Task to carry out: Transcribe the listing in full, word for word; pictures do not belong in the copy.

Input data:

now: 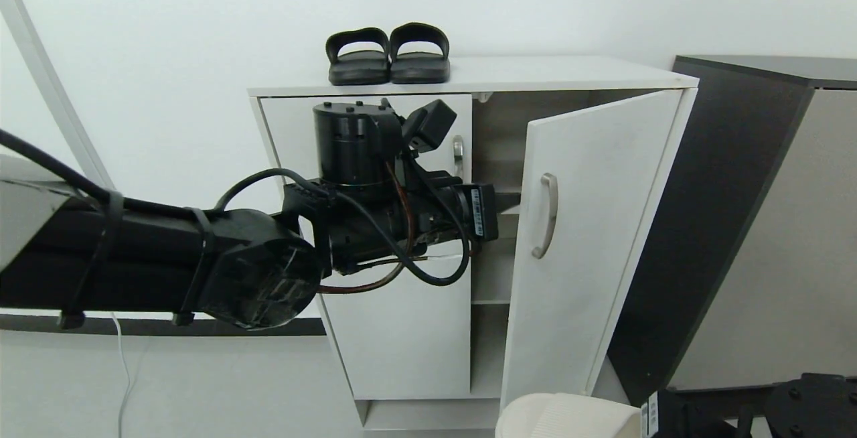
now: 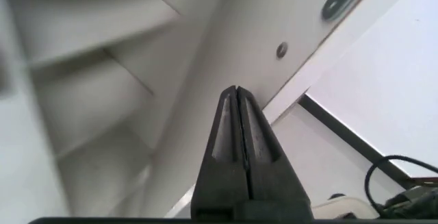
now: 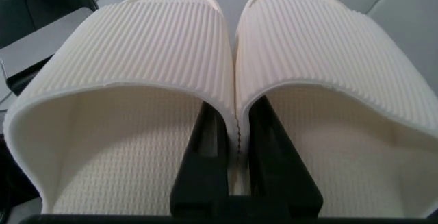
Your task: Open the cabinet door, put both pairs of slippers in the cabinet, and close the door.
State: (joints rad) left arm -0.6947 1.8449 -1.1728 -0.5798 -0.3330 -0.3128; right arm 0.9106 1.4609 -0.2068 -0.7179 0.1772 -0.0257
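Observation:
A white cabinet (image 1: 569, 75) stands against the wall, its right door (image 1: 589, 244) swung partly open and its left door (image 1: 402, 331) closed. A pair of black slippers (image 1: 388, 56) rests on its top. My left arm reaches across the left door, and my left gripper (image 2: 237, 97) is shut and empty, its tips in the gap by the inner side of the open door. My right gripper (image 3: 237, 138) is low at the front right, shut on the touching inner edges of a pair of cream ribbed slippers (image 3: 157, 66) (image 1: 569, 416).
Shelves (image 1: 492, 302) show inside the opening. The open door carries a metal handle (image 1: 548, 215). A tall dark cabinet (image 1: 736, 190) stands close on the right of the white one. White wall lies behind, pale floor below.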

Response:
now: 
now: 
now: 
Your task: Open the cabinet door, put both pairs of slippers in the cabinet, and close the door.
State: (joints rad) left arm -0.6947 1.8449 -1.1728 -0.5798 -0.3330 -0.3128; right arm 0.9106 1.4609 -0.2068 -0.7179 0.1772 -0.0257
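Observation:
A white cabinet (image 1: 569, 75) stands against the wall, its right door (image 1: 589, 244) swung partly open and its left door (image 1: 402, 331) closed. A pair of black slippers (image 1: 388, 56) rests on its top. My left arm reaches across the left door, and my left gripper (image 2: 237, 97) is shut and empty, its tips in the gap by the inner side of the open door. My right gripper (image 3: 237, 138) is low at the front right, shut on the touching inner edges of a pair of cream ribbed slippers (image 3: 157, 66) (image 1: 569, 416).
Shelves (image 1: 492, 302) show inside the opening. The open door carries a metal handle (image 1: 548, 215). A tall dark cabinet (image 1: 736, 190) stands close on the right of the white one. White wall lies behind, pale floor below.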

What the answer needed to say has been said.